* **PROBLEM**
Would you retype exactly the lines below, starting with the one that has "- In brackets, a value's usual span" and going on through the one that has "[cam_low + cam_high", with no pictures and nothing else?

* **MATERIAL PROVIDED**
------------------------------------------------

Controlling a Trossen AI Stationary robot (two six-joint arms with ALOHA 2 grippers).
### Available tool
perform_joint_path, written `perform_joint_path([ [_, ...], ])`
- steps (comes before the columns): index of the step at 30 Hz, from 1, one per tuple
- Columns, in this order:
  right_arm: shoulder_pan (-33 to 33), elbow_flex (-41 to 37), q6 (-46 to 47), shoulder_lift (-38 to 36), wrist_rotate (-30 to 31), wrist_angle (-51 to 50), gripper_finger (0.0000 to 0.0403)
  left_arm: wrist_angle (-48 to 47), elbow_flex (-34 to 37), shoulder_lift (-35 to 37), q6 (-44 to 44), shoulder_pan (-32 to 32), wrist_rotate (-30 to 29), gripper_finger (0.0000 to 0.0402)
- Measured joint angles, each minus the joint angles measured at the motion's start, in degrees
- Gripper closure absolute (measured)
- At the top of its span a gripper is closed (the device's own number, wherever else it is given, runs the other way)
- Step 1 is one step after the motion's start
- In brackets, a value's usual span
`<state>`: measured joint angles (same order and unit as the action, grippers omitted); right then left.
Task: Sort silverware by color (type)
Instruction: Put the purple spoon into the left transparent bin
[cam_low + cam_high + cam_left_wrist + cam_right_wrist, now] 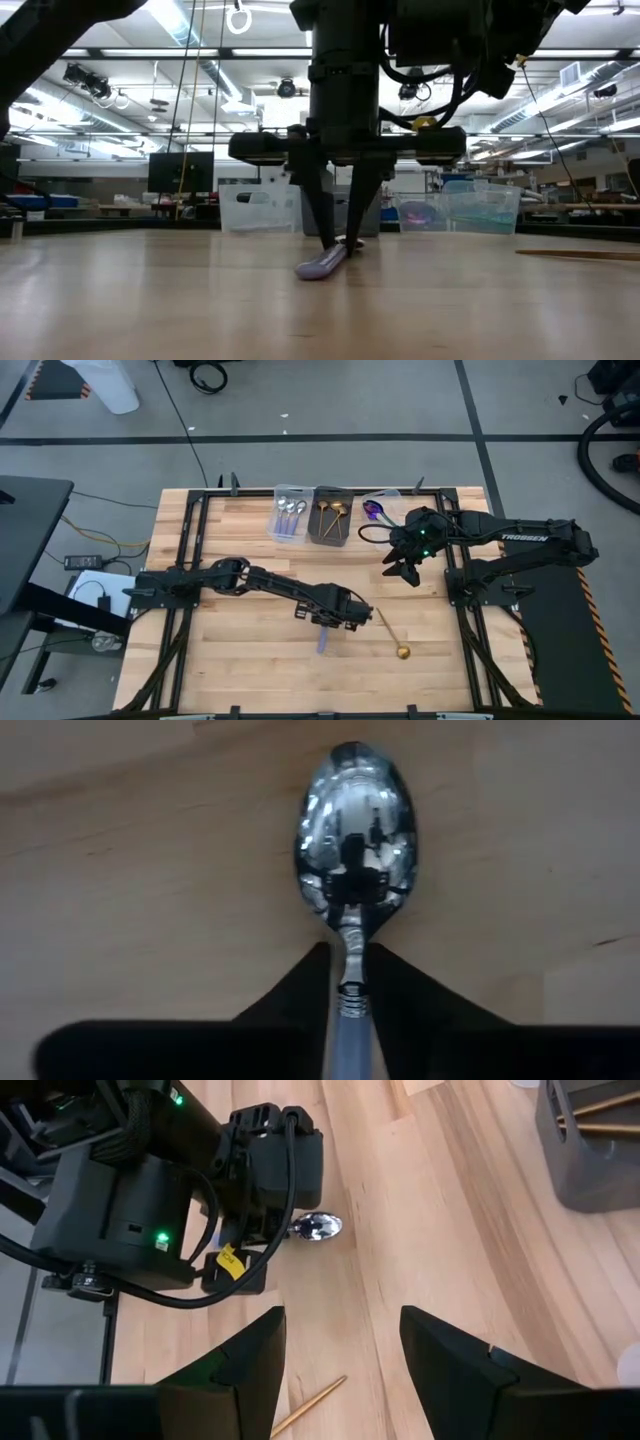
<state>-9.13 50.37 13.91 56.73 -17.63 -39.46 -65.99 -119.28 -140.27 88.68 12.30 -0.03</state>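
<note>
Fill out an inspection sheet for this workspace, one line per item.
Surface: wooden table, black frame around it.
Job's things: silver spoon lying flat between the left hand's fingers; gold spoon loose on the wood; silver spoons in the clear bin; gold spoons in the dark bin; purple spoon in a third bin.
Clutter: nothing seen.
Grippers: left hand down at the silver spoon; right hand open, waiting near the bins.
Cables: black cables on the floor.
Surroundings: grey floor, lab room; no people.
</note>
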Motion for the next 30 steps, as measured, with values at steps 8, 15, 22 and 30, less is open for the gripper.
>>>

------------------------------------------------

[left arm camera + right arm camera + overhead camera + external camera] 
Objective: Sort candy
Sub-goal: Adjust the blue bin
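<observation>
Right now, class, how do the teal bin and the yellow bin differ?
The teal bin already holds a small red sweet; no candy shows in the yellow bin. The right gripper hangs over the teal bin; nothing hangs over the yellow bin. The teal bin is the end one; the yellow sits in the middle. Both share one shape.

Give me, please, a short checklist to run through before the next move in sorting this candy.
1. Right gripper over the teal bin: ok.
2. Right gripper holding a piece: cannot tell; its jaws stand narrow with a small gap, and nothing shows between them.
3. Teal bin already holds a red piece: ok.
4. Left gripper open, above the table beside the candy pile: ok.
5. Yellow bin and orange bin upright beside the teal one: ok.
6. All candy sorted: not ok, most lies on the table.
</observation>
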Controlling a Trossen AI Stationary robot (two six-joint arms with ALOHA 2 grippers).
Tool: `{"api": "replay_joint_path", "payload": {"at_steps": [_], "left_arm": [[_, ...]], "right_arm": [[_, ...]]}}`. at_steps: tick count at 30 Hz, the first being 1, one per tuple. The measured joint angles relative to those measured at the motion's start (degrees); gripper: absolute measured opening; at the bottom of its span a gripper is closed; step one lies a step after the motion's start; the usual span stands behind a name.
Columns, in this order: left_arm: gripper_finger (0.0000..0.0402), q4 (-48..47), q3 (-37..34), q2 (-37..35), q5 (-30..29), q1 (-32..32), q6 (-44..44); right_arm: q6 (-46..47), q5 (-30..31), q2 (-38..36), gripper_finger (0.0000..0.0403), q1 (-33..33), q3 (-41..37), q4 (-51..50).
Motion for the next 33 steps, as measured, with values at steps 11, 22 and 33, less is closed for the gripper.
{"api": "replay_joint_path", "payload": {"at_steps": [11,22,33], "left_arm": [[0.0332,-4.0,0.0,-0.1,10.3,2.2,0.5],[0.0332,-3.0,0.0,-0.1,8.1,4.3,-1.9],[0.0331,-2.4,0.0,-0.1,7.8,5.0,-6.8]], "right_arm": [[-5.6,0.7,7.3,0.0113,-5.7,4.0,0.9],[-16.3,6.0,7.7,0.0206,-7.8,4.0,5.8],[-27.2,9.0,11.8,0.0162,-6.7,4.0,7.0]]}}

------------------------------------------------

* **WRITTEN REPLY**
- In brackets, a value's usual span
`<state>`: measured joint angles (same order and unit as the action, grippers omitted); right then left.
Task: Sort silverware by color (type)
Instruction: Put the purple spoon into the left transparent bin
[cam_low + cam_high + cam_left_wrist + cam_right_wrist, now] 

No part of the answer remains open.